• WHAT THE EXERCISE ASKS:
The whole listing is to be printed again exactly.

• DATA SEGMENT:
+ + + +

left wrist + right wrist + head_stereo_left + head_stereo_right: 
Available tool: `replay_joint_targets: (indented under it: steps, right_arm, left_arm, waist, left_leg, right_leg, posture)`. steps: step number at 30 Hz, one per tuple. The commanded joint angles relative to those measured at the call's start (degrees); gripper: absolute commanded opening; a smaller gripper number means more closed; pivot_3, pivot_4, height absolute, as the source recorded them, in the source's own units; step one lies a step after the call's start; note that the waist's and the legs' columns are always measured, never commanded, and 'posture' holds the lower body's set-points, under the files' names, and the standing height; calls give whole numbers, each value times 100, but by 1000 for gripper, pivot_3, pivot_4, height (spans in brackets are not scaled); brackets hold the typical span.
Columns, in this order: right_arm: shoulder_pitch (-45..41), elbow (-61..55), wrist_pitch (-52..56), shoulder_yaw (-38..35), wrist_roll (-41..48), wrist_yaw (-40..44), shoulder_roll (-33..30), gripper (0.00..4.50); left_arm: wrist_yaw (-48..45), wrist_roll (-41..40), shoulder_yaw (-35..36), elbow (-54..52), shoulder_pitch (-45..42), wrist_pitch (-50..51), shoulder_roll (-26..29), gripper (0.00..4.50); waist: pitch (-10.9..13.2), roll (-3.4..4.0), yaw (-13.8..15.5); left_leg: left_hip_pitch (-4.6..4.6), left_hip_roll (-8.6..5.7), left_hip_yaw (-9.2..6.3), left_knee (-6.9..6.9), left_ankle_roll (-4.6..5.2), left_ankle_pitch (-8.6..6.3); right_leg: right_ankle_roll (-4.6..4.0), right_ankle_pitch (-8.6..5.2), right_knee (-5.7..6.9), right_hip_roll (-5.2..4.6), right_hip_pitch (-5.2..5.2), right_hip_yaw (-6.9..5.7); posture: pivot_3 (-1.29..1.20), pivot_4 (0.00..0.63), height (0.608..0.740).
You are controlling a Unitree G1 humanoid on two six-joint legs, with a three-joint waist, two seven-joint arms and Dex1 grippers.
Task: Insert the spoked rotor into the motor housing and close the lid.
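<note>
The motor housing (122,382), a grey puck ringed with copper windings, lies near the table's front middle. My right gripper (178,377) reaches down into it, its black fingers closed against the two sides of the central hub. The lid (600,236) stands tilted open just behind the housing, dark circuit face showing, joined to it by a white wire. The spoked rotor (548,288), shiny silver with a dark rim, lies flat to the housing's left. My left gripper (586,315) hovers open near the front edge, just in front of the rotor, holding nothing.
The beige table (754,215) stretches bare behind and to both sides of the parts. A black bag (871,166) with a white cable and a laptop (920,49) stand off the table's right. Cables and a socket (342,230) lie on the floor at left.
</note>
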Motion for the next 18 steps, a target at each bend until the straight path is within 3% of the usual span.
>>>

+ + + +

• OUTPUT FOR THIS EXERCISE:
left wrist + right wrist + head_stereo_left + head_stereo_right: 
Available tool: `replay_joint_targets: (indented under it: steps, right_arm, left_arm, waist, left_leg, right_leg, posture)`. steps: step number at 30 Hz, one per tuple. The commanded joint angles relative to those measured at the call's start (degrees); gripper: absolute commanded opening; a smaller gripper number means more closed; pivot_3, pivot_4, height absolute, as the source recorded them, in the source's own units; step one lies a step after the call's start; note that the waist's and the legs' columns are always measured, never commanded, and 'posture' holds the lower body's set-points, under the files' names, and the standing height; calls give whole numbers, each value times 100, but by 1000 for gripper, pivot_3, pivot_4, height (spans in brackets are not scaled); brackets hold the typical span.
Columns, in this order: right_arm: shoulder_pitch (-45..41), elbow (-61..55), wrist_pitch (-52..56), shoulder_yaw (-38..35), wrist_roll (-41..48), wrist_yaw (-40..44), shoulder_roll (-33..30), gripper (0.00..4.50); left_arm: wrist_yaw (-48..45), wrist_roll (-41..40), shoulder_yaw (-35..36), elbow (-54..52), shoulder_pitch (-45..42), wrist_pitch (-50..51), shoulder_roll (-26..29), gripper (0.00..4.50); waist: pitch (-10.9..13.2), roll (-3.4..4.0), yaw (-13.8..15.5); left_leg: left_hip_pitch (-4.6..4.6), left_hip_roll (-8.6..5.7), left_hip_yaw (-9.2..6.3), left_knee (-6.9..6.9), left_ankle_roll (-4.6..5.2), left_ankle_pitch (-8.6..6.3); right_leg: right_ankle_roll (-4.6..4.0), right_ankle_pitch (-8.6..5.2), right_knee (-5.7..6.9), right_hip_roll (-5.2..4.6), right_hip_pitch (-5.2..5.2), right_hip_yaw (-6.9..5.7); posture: pivot_3 (-1.29..1.20), pivot_4 (0.00..0.63), height (0.608..0.740).
You are controlling a Unitree G1 humanoid on two six-joint legs, with a three-joint waist, two seven-joint arms and Dex1 grippers.
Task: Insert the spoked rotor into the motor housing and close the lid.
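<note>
The motor housing (122,382), a grey puck ringed with copper windings, lies near the table's front middle. My right gripper (178,377) reaches down into it, its black fingers closed against the two sides of the central hub. The lid (600,236) stands tilted open just behind the housing, dark circuit face showing, joined to it by a white wire. The spoked rotor (548,288), shiny silver with a dark rim, lies flat to the housing's left. My left gripper (586,315) hovers open near the front edge, just in front of the rotor, holding nothing.
The beige table (754,215) stretches bare behind and to both sides of the parts. A black bag (871,166) with a white cable and a laptop (920,49) stand off the table's right. Cables and a socket (342,230) lie on the floor at left.
</note>
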Motion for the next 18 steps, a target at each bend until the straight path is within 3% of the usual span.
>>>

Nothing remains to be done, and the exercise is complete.